Rétrospective 2020 (05)

Un doublé Don Giovanni Records, le super label du New Jersey qui publie d’excellents artistes trop peu estimés (Laura Stevenson, Screaming Females, Bat Fangs, Supercrush…) et qui maintient bien fort la tradition d’un punk-rock poppy à guitares trop musclé et pas assez cool pour la critique.

Teenage Halloween – (self titled)

Le premier album de Teenage Halloween tape fort, crie, danse et saute, plein de colère adolescente, mais n’oublie jamais la mélodie. Ce sont toujours des moments qui font plaisir à voir et à entendre, cette complicité du jeune groupe qui a enfin trouvé son espace, qui joue d’abord pour son plaisir.

Bad Moves – Untenable

Découvert en toute fin d’année, ce Untenable est devenu directement mon album préféré de pure indé/power-pop de 2020. Ces morceaux sont avant tout fun, mais avec une légère teinte mélancolique et socialement consciente (le titre de l’album est tiré d’une piste nommée Working for Free… vous captez ?). Souvent il n’y a pas de mots précis pour décrire une joie éprouvée (ou plutôt cela requiert plus de talent qu’à disposition) donc voici mieux, la musique :

Rétrospective 2020 (04)

This Is The Kit – Off Off On

La joie d’écouter un aussi bon album de chansons, finement travaillées et superbement produites (par Josh Kaufman, que l’on retrouvera plus tard dans cette rétrospective) est multipliée par celle de constater la belle évolution de la parisienne Kate Stables depuis ses premiers enregistrements sous le nom de This Is The Kit il y a dix ans. Bien que les morceaux soient remarquablement variés, ils font preuve d’une inventivité constante ; la voix y est superbe et maîtrisée ; les arrangements sont impeccables. Un plaisir d’écoute de bout en bout.

Strum & Thrum: The American Jangle Underground 1983-1987 (compilation Captured Tracks)

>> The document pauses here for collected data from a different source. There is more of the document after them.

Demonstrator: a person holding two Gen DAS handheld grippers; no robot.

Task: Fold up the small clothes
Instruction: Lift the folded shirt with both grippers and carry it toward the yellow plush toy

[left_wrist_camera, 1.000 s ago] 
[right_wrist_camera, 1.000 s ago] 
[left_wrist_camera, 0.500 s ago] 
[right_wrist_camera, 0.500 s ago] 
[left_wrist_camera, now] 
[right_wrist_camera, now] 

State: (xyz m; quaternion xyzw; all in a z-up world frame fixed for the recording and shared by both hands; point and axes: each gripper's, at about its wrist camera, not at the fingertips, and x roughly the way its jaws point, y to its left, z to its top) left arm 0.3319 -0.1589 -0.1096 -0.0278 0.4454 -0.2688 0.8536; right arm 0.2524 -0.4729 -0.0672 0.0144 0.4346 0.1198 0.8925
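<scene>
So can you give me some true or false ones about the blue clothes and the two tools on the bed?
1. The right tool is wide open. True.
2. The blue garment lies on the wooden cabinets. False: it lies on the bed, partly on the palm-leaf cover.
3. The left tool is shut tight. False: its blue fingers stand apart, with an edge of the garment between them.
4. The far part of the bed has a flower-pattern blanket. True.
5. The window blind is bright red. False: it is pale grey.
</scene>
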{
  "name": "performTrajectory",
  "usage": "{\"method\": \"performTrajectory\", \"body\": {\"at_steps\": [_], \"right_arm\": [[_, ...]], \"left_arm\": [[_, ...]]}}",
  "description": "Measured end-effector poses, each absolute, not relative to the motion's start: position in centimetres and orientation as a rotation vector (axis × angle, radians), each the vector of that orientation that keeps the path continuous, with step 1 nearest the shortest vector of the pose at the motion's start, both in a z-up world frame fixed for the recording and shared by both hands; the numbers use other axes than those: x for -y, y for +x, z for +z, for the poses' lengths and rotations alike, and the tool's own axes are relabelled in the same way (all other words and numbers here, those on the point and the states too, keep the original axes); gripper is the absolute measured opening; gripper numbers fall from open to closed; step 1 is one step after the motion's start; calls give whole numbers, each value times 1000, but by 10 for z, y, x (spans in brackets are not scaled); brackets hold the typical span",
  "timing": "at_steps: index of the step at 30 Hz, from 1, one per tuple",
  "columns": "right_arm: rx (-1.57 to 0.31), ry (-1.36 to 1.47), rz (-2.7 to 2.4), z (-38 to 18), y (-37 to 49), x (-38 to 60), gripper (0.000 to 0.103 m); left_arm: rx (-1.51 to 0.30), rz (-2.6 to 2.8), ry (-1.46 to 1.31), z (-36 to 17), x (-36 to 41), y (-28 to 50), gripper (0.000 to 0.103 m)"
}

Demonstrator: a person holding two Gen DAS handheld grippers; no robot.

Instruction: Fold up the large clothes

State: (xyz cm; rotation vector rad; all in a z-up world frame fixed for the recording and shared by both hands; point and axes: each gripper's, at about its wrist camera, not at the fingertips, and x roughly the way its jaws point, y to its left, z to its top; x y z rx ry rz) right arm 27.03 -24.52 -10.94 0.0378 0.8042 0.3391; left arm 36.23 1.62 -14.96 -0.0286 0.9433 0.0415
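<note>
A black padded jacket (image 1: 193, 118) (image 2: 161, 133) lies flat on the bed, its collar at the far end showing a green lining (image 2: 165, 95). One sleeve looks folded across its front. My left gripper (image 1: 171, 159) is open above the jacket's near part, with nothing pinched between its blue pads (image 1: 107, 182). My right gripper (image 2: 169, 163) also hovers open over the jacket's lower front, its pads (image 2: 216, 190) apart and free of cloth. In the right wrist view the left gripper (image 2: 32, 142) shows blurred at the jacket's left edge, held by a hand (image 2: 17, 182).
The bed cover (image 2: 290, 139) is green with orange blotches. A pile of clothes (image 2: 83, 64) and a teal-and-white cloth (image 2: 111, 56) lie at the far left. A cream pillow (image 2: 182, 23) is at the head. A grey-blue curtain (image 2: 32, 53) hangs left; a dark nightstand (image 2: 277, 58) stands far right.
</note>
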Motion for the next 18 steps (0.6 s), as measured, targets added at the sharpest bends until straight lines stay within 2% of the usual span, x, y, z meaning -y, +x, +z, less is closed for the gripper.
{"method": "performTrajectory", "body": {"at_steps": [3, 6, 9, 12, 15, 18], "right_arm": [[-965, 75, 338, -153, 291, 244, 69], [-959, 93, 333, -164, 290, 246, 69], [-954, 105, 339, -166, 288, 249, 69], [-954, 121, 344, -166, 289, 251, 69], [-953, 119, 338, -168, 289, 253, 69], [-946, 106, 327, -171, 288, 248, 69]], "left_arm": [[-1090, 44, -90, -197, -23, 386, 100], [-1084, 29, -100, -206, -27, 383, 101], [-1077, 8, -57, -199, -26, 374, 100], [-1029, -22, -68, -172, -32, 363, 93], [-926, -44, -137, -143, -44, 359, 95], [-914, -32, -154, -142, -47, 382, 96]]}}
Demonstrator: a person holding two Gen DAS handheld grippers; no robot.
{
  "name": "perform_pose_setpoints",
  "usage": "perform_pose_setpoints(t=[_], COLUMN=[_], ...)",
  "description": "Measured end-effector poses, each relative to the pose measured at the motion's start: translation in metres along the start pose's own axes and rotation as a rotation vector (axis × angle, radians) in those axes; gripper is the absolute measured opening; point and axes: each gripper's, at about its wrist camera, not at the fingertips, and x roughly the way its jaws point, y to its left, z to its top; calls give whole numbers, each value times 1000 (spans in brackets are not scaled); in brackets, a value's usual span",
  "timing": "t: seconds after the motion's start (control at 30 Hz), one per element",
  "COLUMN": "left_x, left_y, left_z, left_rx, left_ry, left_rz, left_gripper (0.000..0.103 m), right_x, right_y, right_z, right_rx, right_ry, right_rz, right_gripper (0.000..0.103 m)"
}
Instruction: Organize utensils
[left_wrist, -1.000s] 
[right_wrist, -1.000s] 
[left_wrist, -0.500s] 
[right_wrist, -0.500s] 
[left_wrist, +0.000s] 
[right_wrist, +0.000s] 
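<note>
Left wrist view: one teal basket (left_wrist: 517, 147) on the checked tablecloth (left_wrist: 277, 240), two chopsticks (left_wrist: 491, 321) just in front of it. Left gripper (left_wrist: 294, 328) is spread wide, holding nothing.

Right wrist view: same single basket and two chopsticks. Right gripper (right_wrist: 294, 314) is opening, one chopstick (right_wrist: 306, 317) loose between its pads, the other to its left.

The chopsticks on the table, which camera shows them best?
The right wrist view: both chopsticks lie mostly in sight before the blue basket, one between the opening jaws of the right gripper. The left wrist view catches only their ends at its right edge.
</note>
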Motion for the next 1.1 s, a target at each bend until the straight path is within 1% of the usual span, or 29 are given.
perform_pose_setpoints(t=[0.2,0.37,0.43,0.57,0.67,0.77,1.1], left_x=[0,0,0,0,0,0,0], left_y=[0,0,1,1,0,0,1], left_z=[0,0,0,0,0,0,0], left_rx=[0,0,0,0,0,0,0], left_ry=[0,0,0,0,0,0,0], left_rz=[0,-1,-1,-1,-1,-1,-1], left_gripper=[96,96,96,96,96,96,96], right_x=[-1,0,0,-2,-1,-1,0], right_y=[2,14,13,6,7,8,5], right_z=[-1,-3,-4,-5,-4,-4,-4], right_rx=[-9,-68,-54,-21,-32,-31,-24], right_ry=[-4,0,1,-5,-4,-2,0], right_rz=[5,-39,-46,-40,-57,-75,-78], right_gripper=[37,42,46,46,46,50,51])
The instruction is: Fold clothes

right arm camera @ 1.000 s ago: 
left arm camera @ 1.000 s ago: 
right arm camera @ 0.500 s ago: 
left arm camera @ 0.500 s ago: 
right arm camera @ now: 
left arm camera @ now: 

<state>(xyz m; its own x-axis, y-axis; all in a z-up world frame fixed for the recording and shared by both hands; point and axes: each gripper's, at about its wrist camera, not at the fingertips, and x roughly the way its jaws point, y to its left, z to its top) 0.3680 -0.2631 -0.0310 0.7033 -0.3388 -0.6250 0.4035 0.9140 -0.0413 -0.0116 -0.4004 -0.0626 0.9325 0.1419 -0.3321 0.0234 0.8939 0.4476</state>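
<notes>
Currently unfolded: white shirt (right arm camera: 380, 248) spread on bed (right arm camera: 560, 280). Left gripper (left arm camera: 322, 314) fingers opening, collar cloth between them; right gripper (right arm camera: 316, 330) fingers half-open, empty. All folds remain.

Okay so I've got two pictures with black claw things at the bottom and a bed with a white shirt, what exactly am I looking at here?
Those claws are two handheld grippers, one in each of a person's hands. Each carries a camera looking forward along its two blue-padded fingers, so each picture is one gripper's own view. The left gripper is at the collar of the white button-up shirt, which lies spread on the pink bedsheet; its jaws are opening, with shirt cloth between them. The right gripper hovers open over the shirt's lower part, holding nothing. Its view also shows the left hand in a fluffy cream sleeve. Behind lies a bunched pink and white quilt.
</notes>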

Cette excellente compilation de 28 titres choisit son étroit sujet et n’en démord pas : tenter et prouver qu’au milieu des années 80 les Etats-Unis étaient aussi une terre d’indie-pop « jangle », toutes guitares carillonnantes, plaidoyers d’amour et chœurs époumonés de série. (Oui, il y a deux Rickenbacker sur la pochette, il faut ce qu’il faut.)
Nous ne sommes toutefois pas au Royaume-Uni et toute cette scène n’existe que dans les sous-sols de campus universitaires isolés dans un continent de variétoche spectaculaire, leurs morceaux étant couchés sur bande avec parfois un amateurisme touchant. Ce n’est pourtant pas l’important : cette généreuse collection de pépites sous l’influence des Byrds et de R.E.M. regorge de beauté et d’énergie communicative, et de son bouillonnement émergera le rock indé des années 90.

Retrospective 2020 (03)

Aujourd’hui : Electro.

Annie – Dark Hearts

Pendant quelques années de la décennie 2000, Annie fut la reine incontestable de la synth-pop scandinave avec des tubes comme Chewing Gum ou My Love Is Better, portant des albums enthousiasmants mais un peu trop classieux et en demi-teinte pour remporter un grand succès commercial dans le contexte de l’époque. Son retour en 2020 après un quasi-silence de dix ans s’est fait avec le magnifique Dark Hearts, album d’une subtile mélancolie aux tempos légèrement plus lents, comme sied à son thème : la mémoire d’un amour perdu trop jeune. La musique d’Annie reste splendide, décidément plus préoccupée par l’excellence de la mélodie pop que par la surenchère d’effets sonores.

Yaeji – WHAT WE DREW 우리가 그려왔던

La jeune américano-coréenne new-yorkaise Yaeji avait produit en 2017 deux excellents EPs de dream-house sur lesquels elle posait son envoutant parlé-chanté-rappé bilingue, puis dans la foulée un fantastique DJ Set pour Boiler Room. La suite a tardé a venir, mais cette année a vu la sortie de son enthousiasmant 1er album/mixtape, WHAT WE DREW. La pure coolitude.